The Economy is in Liquidation Mode

If you’re an American over a certain age, you remember roller skating rinks (I have no idea if it caught on in other countries). This industry boomed in the 1970’s disco era. However, by the mid 1980’s, the fad was fading. Imagine running a rink company at the end of the craze. You know it is not going to survive for long. How do you operate your business?

You milk it.

You spend nothing on capital improvements, slash maintenance, and reduce operating expenses. There’s no return on investment, so you cut to the bone and wring out as much cash as possible. When a business has no future, you operate in liquidation mode.

Your rink generates cash flow, but this is no profit. It’s simply the conversion of accumulated capital into present income. You are consuming capital, almost literally eating the business.

I have used a family farm as an example to paint a clear picture of capital consumption. Imagine using your farm, not to grow food, but to swap for it. You tear down the barn to sell the oak beams for flooring, auction off the back 40 (acres), put the tractor on Craigslist, then finally sell the farm and house. All to buy the produce you can no longer harvest.

Let this sink in. The farm’s falling crop yield can’t feed you any longer, but you still need to eat. You’re liquidating the farm merely to buy groceries.

The conventional view encourages you to be grateful that the purchasing power of the farm is high, that it trades for a big stash of food. While it may be true that you can eat for years on the proceeds, it’s small consolation for the loss of what had been an evergreen income.

Roller skating was just a minor entertainment trend. Only rink owners were harmed when it ended. By contrast, we would all be in big trouble if the same phenomenon happened to farming. And unfortunately it did. Not to farms—but across the whole economy, a decent return on capital is disappearing. Interest has gone the way of big hair and disco music.

Businesses borrow to expand production. The additional production increases profits. A portion of this profit is what pays interest. The problem is that fewer and fewer businesses can find decent opportunities to expand. If they could, they would be borrowing aggressively at today’s dirt-cheap interest rate. Their borrowing would push interest up. They’re not, and the proof is the fact that interest has been falling for three-decades.

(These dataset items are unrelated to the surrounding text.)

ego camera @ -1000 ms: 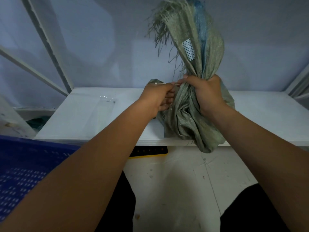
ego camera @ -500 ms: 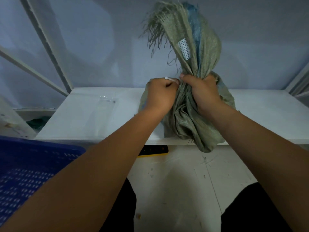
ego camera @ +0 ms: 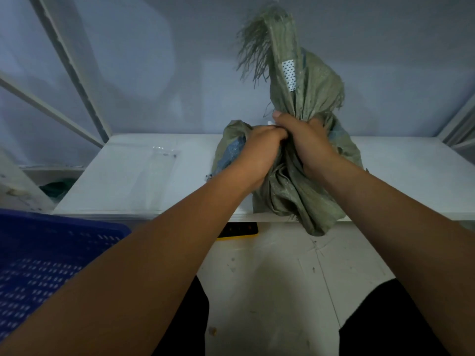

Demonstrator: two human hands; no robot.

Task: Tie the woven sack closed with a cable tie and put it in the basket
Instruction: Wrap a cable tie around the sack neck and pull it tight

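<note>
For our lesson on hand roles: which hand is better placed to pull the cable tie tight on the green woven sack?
Probably left: the left hand curls at the white cable tie, while the right hand grips the bunched neck of the green woven sack.

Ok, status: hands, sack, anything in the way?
Right hand grips sack neck, on table. Left hand curled on cable tie, mostly hidden. Basket lower left, nothing blocking.

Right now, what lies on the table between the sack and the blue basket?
A clear plastic bag lies flat on the white table, seen in the head view.
</note>
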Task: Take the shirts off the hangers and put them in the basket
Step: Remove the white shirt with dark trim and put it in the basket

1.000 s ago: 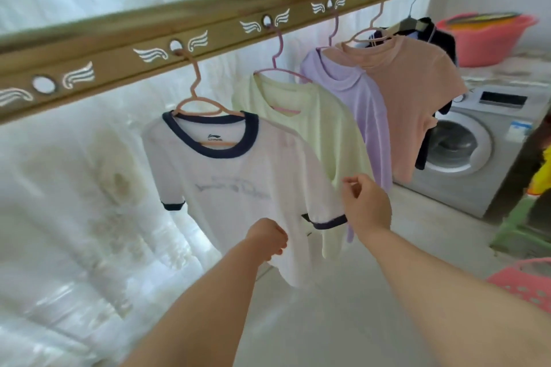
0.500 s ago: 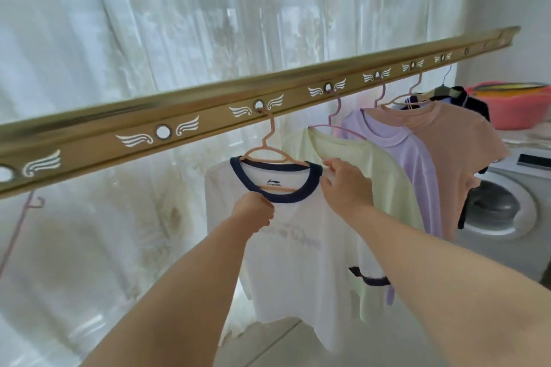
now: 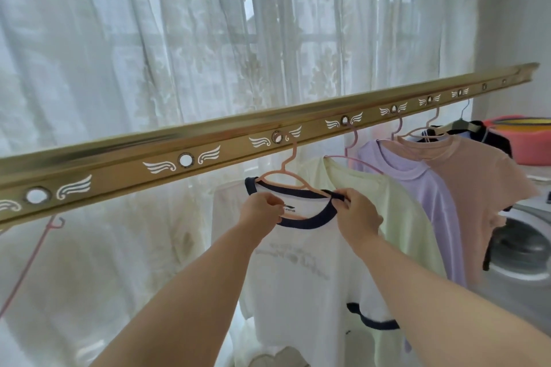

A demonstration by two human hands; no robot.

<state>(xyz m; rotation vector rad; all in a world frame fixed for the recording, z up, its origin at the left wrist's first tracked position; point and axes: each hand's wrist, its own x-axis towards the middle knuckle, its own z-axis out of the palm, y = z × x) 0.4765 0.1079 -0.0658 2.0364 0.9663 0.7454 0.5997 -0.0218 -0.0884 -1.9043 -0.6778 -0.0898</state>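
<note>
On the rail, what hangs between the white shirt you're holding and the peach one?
Two shirts: a pale green shirt right beside the white shirt, then a lilac shirt next to the peach shirt. The head view shows all four.

— What carries your washing?
— A gold rail [image 3: 119,170], rising toward the far right. Hangers [image 3: 282,170] hook into its holes.
— And on them?
— At your left a bare pink hanger [image 3: 44,236]. Then come the white shirt [image 3: 298,277], green shirt [image 3: 393,208], lilac shirt [image 3: 417,185], peach shirt [image 3: 477,182] and, farthest, a dark garment [image 3: 496,140].
</note>
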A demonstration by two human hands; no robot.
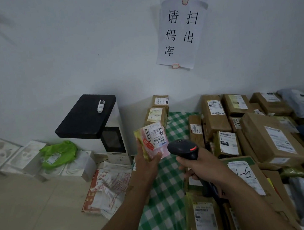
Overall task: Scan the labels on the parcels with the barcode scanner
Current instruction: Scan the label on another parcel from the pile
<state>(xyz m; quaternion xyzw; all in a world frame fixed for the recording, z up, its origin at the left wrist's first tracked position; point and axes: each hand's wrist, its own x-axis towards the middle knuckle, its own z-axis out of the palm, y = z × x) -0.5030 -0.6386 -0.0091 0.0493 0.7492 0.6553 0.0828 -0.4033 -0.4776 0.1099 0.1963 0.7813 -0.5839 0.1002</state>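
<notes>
Pink-and-yellow parcel (147, 150), white barcode label (156, 135), beside black barcode scanner (184, 148)

This is a parcel pick-up room. Lots of brown parcels (253, 134) with white labels (279, 137) lie piled close together on a surface with a green checked cloth (165, 206). A paper sign (180, 34) on the wall asks people, in Chinese, to scan a code to take things out. A white machine (113, 142) with a dark screen stands by the wall. More boxes (18, 157) and bags (58, 153) sit on the floor (26, 210).
</notes>
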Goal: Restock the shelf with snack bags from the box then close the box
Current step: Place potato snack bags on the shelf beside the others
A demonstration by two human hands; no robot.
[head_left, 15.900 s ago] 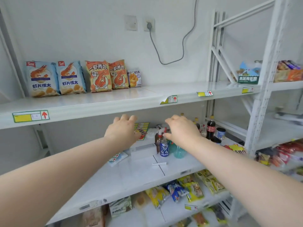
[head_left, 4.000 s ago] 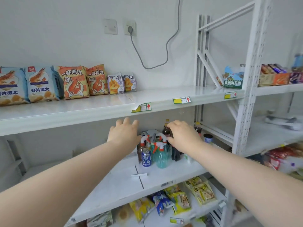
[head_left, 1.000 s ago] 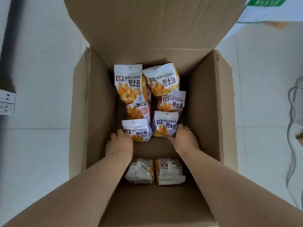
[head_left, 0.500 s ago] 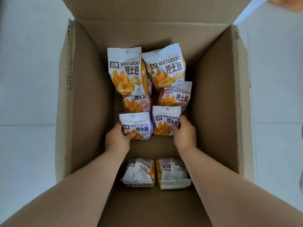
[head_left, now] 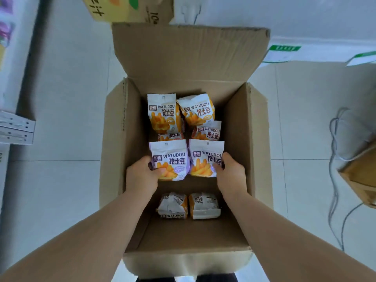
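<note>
An open cardboard box (head_left: pixel 116 143) stands on the floor below me, its far flap upright. Inside are several white and orange WATUDOU snack bags. My left hand (head_left: pixel 142 176) grips the left purple-trimmed snack bag (head_left: pixel 171 157), thumb across its front. My right hand (head_left: pixel 228 175) grips the right purple-trimmed snack bag (head_left: pixel 204 157) at its right edge. Both bags are raised above the others. Behind them stand more bags (head_left: pixel 164 115). Two bags (head_left: pixel 189 206) lie flat on the box bottom between my forearms.
A pale tiled floor surrounds the box. A yellow juice carton (head_left: pixel 122 9) sits beyond the far flap. A white shelf upright (head_left: pixel 16 127) lies at the left. Grey cables (head_left: pixel 335 159) and a wooden item (head_left: pixel 360 180) lie at the right.
Both hands closed on the two front bags and lifted them upward out of the stack. The view drew back from the box since half a second ago.
</note>
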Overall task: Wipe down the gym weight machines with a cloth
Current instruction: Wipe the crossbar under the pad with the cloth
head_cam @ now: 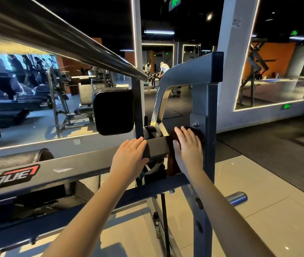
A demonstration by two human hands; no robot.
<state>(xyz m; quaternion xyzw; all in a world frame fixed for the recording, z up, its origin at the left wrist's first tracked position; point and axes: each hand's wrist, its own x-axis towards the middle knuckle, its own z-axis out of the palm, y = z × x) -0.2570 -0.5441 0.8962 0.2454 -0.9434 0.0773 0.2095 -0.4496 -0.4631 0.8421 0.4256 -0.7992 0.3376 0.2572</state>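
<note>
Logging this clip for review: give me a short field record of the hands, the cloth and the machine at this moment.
setting: gym, weight machine beside a wall mirror
left hand: rests on the horizontal bar
right hand: straight fingers press the dark brown cloth onto the bar, next to the upright post
cloth: draped over the bar, hanging below it
nearby: black pad above the left hand
</note>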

The Federal Reserve is now pumping mass quantities of credit into the market, while productive demand for credit is lethargic. Borrowing—much of it for financial purposes such as share buybacks and acquisitions—now depends on the Fed and its artificially low administered interest rate.

The Fed operates on the theory that lowering interest stimulates the economy, at the cost of causing prices to rise. This is dubious, at best. However, so long as purchasing power holds steady, the Fed feels it has latitude to keep doing it. In its vain attempt to stimulate the economy, the Fed is actually suffocating it.

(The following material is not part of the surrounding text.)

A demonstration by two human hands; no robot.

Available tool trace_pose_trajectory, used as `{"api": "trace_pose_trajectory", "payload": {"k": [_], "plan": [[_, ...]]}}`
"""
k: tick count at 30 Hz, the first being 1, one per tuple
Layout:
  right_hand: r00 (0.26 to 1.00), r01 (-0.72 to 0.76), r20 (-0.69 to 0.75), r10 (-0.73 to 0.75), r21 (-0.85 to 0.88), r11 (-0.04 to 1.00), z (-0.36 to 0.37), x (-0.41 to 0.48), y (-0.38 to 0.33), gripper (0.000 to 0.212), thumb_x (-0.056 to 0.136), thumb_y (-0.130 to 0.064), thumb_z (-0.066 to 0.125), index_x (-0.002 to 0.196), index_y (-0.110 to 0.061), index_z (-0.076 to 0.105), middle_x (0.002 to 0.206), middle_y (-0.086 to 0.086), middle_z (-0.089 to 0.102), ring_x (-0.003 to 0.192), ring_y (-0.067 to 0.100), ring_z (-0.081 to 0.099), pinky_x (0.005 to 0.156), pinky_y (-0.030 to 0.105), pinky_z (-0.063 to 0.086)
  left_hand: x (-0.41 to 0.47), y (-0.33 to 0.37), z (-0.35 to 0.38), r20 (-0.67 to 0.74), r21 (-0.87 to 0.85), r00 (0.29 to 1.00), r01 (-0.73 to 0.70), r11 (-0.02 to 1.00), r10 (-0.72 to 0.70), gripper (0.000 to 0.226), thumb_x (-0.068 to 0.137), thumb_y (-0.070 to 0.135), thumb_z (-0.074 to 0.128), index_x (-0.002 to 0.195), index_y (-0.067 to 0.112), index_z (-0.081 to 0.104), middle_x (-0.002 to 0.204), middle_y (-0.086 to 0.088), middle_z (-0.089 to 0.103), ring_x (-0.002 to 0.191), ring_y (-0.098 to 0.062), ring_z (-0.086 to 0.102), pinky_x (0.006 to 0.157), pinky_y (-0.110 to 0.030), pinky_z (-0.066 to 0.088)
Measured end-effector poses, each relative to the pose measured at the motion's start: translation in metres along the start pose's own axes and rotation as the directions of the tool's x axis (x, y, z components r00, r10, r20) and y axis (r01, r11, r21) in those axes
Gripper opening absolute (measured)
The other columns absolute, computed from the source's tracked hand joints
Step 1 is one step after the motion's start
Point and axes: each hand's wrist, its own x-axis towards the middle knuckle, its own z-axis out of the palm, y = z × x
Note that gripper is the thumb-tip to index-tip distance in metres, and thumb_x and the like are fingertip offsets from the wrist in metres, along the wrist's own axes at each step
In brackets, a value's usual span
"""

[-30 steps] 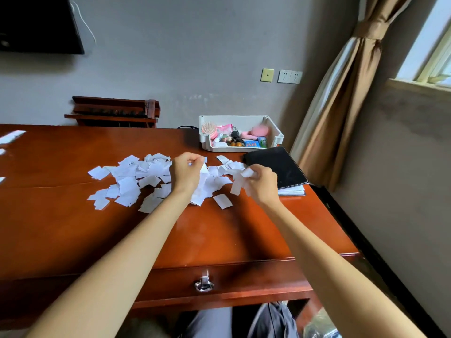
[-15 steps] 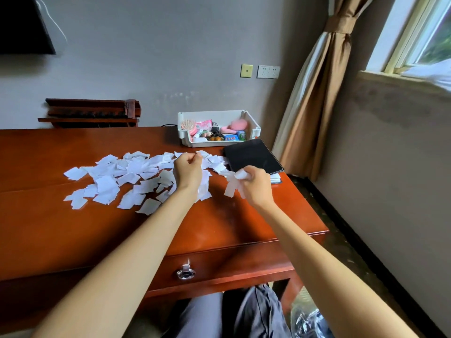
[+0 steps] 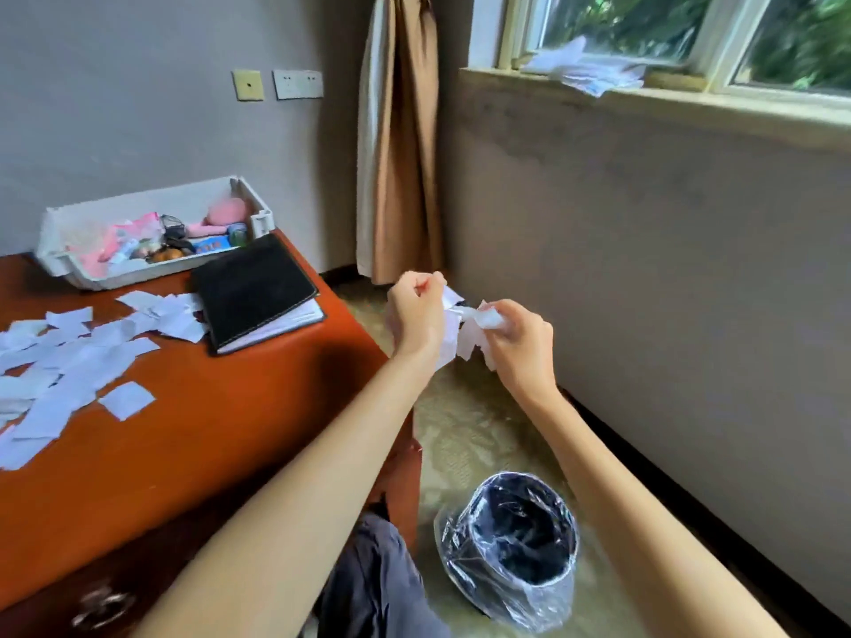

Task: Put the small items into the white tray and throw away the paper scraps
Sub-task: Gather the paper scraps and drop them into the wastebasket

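Past the desk's (image 3: 207, 430) edge, left hand (image 3: 414, 315) and right hand (image 3: 520, 343) both pinch paper scraps (image 3: 469, 336), the bin (image 3: 520, 531) below at five o'clock; the white tray (image 3: 138, 198) at ten o'clock holds small items (image 3: 221, 211), many loose scraps (image 3: 78, 361) await.

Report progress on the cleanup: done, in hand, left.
Done: small items lie in the white tray. In hand: left hand and right hand grip a bunch of scraps past the desk edge, not yet in the bin. Left: loose scraps on the desk.
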Motion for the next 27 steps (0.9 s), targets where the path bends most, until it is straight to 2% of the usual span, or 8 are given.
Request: {"api": "trace_pose_trajectory", "payload": {"k": [5,8,12,15,18,22,25,27], "plan": [[0.989,-0.146,-0.011,0.145,-0.112,0.983,-0.038,-0.023,0.102,0.022,0.075,0.012,0.045,0.08,0.001,0.063,0.075,0.014,0.068,0.072,0.03,0.061,0.062,0.032,0.045,-0.03,-0.069,0.091,0.166,0.07,0.971,0.162,0.984,-0.172,0.025,0.088,0.013,0.054,0.063,0.016,0.052,0.066,0.002,0.054,0.074,-0.021,0.052,0.076,-0.036,0.05],[0.969,-0.245,-0.017,0.246,-0.173,0.954,-0.041,-0.035,0.152,0.027,0.08,0.009,0.044,0.091,-0.001,0.066,0.088,0.012,0.07,0.077,0.023,0.058,0.064,0.027,0.04,-0.041,-0.116,0.116,0.19,0.191,0.942,0.241,0.952,-0.277,0.029,0.087,0.013,0.053,0.059,0.018,0.047,0.063,0.004,0.052,0.073,-0.021,0.05,0.077,-0.039,0.051],[0.93,-0.343,0.034,0.367,-0.288,0.894,-0.026,-0.056,0.222,0.026,0.083,0.004,0.044,0.097,-0.001,0.065,0.093,0.013,0.07,0.085,0.029,0.061,0.067,0.025,0.038,-0.048,-0.19,0.138,0.182,0.373,0.891,0.33,0.867,-0.417,0.023,0.089,0.013,0.051,0.067,0.011,0.052,0.088,-0.015,0.067,0.083,-0.03,0.058,0.079,-0.037,0.05],[0.863,-0.442,0.089,0.497,-0.343,0.829,-0.011,-0.069,0.265,0.023,0.082,0.004,0.044,0.094,0.002,0.063,0.092,0.018,0.069,0.088,0.036,0.06,0.069,0.033,0.041,-0.048,-0.231,0.143,0.177,0.485,0.858,0.349,0.802,-0.481,0.019,0.093,0.013,0.049,0.079,0.005,0.061,0.095,-0.016,0.065,0.089,-0.028,0.057,0.074,-0.03,0.042],[0.795,-0.5,0.147,0.588,-0.391,0.773,0.005,-0.077,0.302,0.014,0.078,0.006,0.043,0.077,0.003,0.056,0.085,0.024,0.067,0.084,0.042,0.058,0.067,0.039,0.043,-0.043,-0.27,0.155,0.154,0.574,0.818,0.383,0.724,-0.554,0.024,0.093,0.012,0.049,0.097,-0.006,0.065,0.106,-0.021,0.067,0.101,-0.033,0.061,0.083,-0.035,0.047],[0.679,-0.566,0.202,0.706,-0.468,0.679,0.025,-0.08,0.348,0.018,0.079,0.007,0.042,0.069,-0.004,0.051,0.087,0.028,0.065,0.084,0.042,0.057,0.062,0.03,0.029,-0.034,-0.325,0.173,0.141,0.664,0.738,0.423,0.616,-0.66,0.028,0.093,0.013,0.048,0.1,-0.009,0.063,0.111,-0.025,0.065,0.106,-0.037,0.06,0.086,-0.038,0.048],[0.602,-0.615,0.199,0.773,-0.501,0.608,0.04,-0.084,0.381,0.035,0.08,0.007,0.039,0.054,-0.014,0.03,0.071,0.023,0.051,0.071,0.039,0.045,0.061,0.029,0.028,-0.031,-0.366,0.183,0.094,0.709,0.656,0.485,0.513,-0.749,0.029,0.094,0.008,0.044,0.105,-0.015,0.059,0.115,-0.029,0.063,0.111,-0.039,0.059,0.087,-0.041,0.048],[0.551,-0.656,0.185,0.814,-0.507,0.559,0.05,-0.085,0.399,0.036,0.082,0.006,0.038,0.054,-0.015,0.03,0.07,0.018,0.048,0.068,0.033,0.04,0.061,0.028,0.029,-0.028,-0.388,0.188,0.05,0.728,0.589,0.531,0.433,-0.806,0.031,0.096,0.006,0.042,0.116,-0.012,0.056,0.124,-0.023,0.06,0.117,-0.034,0.057,0.092,-0.038,0.048]]}}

For centuries, people living in Western Civilization have been accumulating capital. They have not simply subsisted, and left the world the same as when they entered it. They have been creating more than they consume, passing on new wealth to their children.

The Fed’s falling interest rate has slammed this process into reverse. It has put the entire economy into liquidation mode. It has forced people to consume their capital.

 

This article is from Keith Weiner’s weekly column, called The Gold Standard, at the Swiss National Bank and Swiss Franc Blog SNBCHF.com.

11 replies
  1. mycophile says:

    In the Liquidation Mode piece you described a business which has a declining market as an example of why a business goes into liquidation mode. This makes perfect sense. At the end of the article you claim that the low interest rates fostered by the Fed has forced the Economy as a whole into liquidation mode. That seems a bit of a stretch to me. It makes sense if you consider a person living on their savings, as you have in past articles. But, for the rest of the economy I don’t see this being a good analogy. Many businesses are, as you noted, not expanding and therefore not borrowing. That itself is a downward pressure on interest rates that are responding to market forces as some rates still are.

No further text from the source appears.